[RECORDS FOR PROCESSING]

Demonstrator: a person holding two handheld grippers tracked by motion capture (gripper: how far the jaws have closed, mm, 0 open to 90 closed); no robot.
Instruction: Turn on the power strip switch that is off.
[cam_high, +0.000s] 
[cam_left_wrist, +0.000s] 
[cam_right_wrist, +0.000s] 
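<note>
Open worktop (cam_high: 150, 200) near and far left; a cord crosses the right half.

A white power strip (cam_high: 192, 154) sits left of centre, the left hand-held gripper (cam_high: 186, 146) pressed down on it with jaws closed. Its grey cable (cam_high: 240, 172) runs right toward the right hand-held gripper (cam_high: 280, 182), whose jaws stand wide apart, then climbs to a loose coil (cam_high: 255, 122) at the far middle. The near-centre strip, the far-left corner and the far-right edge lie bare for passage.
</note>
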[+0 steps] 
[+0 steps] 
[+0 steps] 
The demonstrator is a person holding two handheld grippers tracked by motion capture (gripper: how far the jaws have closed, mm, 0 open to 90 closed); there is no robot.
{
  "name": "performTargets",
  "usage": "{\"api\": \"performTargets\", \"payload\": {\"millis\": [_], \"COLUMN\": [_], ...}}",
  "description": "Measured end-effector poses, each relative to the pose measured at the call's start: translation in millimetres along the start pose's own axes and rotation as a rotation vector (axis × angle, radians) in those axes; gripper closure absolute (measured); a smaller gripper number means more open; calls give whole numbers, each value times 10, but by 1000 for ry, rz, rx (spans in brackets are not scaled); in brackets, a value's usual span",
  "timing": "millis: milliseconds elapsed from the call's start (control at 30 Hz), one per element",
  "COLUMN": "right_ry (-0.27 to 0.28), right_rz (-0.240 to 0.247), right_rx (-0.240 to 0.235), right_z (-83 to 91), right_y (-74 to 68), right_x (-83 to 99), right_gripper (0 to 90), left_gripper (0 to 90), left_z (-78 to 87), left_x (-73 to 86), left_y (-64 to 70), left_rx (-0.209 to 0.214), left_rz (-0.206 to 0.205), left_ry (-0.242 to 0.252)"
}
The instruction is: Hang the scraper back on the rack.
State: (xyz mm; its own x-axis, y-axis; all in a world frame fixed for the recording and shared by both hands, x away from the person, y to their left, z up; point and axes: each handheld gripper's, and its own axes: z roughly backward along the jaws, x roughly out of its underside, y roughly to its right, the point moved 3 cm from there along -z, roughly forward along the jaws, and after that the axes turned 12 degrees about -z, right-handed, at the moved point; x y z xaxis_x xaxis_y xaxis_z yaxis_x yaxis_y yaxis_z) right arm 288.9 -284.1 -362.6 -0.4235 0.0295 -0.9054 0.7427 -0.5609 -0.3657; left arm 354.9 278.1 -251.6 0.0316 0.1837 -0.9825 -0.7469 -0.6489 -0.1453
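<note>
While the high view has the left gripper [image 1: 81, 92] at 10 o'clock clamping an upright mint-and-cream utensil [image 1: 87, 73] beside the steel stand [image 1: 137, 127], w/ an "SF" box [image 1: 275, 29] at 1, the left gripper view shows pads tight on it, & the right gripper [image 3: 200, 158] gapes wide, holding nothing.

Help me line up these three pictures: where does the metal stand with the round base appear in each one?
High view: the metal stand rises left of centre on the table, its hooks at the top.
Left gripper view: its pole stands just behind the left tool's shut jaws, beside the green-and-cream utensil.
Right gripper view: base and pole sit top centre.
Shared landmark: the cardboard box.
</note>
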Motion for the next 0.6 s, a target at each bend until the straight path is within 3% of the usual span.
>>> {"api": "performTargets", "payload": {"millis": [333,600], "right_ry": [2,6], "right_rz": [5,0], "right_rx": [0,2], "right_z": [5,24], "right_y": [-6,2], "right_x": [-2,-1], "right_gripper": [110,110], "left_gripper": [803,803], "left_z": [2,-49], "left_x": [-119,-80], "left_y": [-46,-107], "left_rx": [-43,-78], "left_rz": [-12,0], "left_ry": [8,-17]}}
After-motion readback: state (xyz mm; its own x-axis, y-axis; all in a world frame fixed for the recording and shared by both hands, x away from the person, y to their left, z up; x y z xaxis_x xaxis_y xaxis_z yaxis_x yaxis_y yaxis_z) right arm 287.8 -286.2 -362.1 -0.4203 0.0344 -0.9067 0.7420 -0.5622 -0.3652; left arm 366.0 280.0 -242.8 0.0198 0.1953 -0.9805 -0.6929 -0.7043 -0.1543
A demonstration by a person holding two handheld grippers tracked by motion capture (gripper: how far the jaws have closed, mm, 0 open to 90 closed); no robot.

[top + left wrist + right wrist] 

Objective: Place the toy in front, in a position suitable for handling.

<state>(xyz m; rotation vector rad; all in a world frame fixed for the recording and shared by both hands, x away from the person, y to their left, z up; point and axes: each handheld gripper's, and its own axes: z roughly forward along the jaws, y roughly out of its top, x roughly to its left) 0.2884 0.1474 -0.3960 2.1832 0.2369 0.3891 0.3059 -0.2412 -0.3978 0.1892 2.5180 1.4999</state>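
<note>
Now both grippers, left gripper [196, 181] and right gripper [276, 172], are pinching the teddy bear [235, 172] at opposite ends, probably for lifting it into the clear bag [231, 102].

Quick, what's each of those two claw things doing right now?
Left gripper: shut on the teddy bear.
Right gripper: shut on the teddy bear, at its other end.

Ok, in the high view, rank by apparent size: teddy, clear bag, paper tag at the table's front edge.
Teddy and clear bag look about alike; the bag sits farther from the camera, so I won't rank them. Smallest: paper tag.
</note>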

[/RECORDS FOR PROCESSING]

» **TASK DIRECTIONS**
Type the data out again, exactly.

» **RESULT OF THIS EXERCISE**
Demonstrator: a person holding two handheld grippers tracked by motion capture (gripper: how far the jaws have closed, mm, 0 open to 90 closed); no robot.
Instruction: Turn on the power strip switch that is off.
[cam_high, +0.000s] 
[cam_left_wrist, +0.000s] 
[cam_right_wrist, +0.000s] 
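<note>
Open worktop (cam_high: 150, 200) near and far left; a cord crosses the right half.

A white power strip (cam_high: 192, 154) sits left of centre, the left hand-held gripper (cam_high: 186, 146) pressed down on it with jaws closed. Its grey cable (cam_high: 240, 172) runs right toward the right hand-held gripper (cam_high: 280, 182), whose jaws stand wide apart, then climbs to a loose coil (cam_high: 255, 122) at the far middle. The near-centre strip, the far-left corner and the far-right edge lie bare for passage.
</note>
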[+0 steps] 
[+0 steps] 
[+0 steps] 
The demonstrator is a person holding two handheld grippers tracked by motion capture (gripper: how far the jaws have closed, mm, 0 open to 90 closed); there is no robot.
{
  "name": "performTargets",
  "usage": "{\"api\": \"performTargets\", \"payload\": {\"millis\": [_], \"COLUMN\": [_], ...}}",
  "description": "Measured end-effector poses, each relative to the pose measured at the call's start: translation in millimetres along the start pose's own axes and rotation as a rotation vector (axis × angle, radians) in those axes; gripper closure absolute (measured); a smaller gripper number means more open; calls give whole numbers, each value times 10, but by 1000 for ry, rz, rx (spans in brackets are not scaled); in brackets, a value's usual span",
  "timing": "millis: milliseconds elapsed from the call's start (control at 30 Hz), one per element",
  "COLUMN": "right_ry (-0.27 to 0.28), right_rz (-0.240 to 0.247), right_rx (-0.240 to 0.235), right_z (-83 to 91), right_y (-74 to 68), right_x (-83 to 99), right_gripper (0 to 90), left_gripper (0 to 90), left_z (-78 to 87), left_x (-73 to 86), left_y (-64 to 70), left_rx (-0.209 to 0.214), left_rz (-0.206 to 0.205), left_ry (-0.242 to 0.252)"
}
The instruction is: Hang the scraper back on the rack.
State: (xyz mm; its own x-axis, y-axis; all in a world frame fixed for the recording and shared by both hands, x away from the person, y to their left, z up; point and axes: each handheld gripper's, and its own axes: z roughly backward along the jaws, x roughly out of its underside, y roughly to its right, the point moved 3 cm from there along -z, roughly forward along the jaws, and after that the axes turned 12 degrees about -z, right-handed, at the moved point; x y z xaxis_x xaxis_y xaxis_z yaxis_x yaxis_y yaxis_z) right arm 288.9 -284.1 -362.6 -0.4235 0.0295 -0.9054 0.7427 -0.5609 -0.3657; left arm 354.9 278.1 -251.6 0.0316 0.1837 -0.9825 -0.7469 -0.6489 -0.1453
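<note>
While the high view has the left gripper [image 1: 81, 92] at 10 o'clock clamping an upright mint-and-cream utensil [image 1: 87, 73] beside the steel stand [image 1: 137, 127], w/ an "SF" box [image 1: 275, 29] at 1, the left gripper view shows pads tight on it, & the right gripper [image 3: 200, 158] gapes wide, holding nothing.

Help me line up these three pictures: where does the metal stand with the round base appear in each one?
High view: the metal stand rises left of centre on the table, its hooks at the top.
Left gripper view: its pole stands just behind the left tool's shut jaws, beside the green-and-cream utensil.
Right gripper view: base and pole sit top centre.
Shared landmark: the cardboard box.
</note>
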Motion for the next 0.6 s, a target at each bend until the straight path is within 3% of the usual span.
>>> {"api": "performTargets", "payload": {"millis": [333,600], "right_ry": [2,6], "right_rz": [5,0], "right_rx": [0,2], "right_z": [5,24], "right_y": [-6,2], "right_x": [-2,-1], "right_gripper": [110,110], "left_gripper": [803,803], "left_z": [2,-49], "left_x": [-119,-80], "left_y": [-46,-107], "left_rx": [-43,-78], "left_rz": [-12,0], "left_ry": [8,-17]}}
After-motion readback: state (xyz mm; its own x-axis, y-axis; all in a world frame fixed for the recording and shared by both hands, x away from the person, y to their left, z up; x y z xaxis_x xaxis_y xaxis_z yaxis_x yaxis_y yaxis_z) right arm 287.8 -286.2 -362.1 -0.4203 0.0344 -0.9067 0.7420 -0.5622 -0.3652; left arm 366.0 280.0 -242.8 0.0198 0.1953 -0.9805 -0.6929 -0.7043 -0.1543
A demonstration by a person holding two handheld grippers tracked by motion capture (gripper: how far the jaws have closed, mm, 0 open to 90 closed); no robot.

[top + left wrist + right wrist] 

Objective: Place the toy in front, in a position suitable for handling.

<state>(xyz m; rotation vector rad; all in a world frame fixed for the recording and shared by both hands, x away from the person, y to their left, z up; point and axes: each handheld gripper's, and its own axes: z roughly forward along the jaws, y roughly out of its top, x roughly to its left) 0.2884 0.1474 -0.3960 2.1832 0.2369 0.3891 0.3059 -0.2412 -0.3978 0.1892 2.5180 1.4999</state>
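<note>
Now both grippers, left gripper [196, 181] and right gripper [276, 172], are pinching the teddy bear [235, 172] at opposite ends, probably for lifting it into the clear bag [231, 102].

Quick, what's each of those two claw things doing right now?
Left gripper: shut on the teddy bear.
Right gripper: shut on the teddy bear, at its other end.

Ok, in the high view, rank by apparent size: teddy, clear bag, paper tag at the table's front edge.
Teddy and clear bag look about alike; the bag sits farther from the camera, so I won't rank them. Smallest: paper tag.
</note>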

What appears above is the complete answer to the exercise.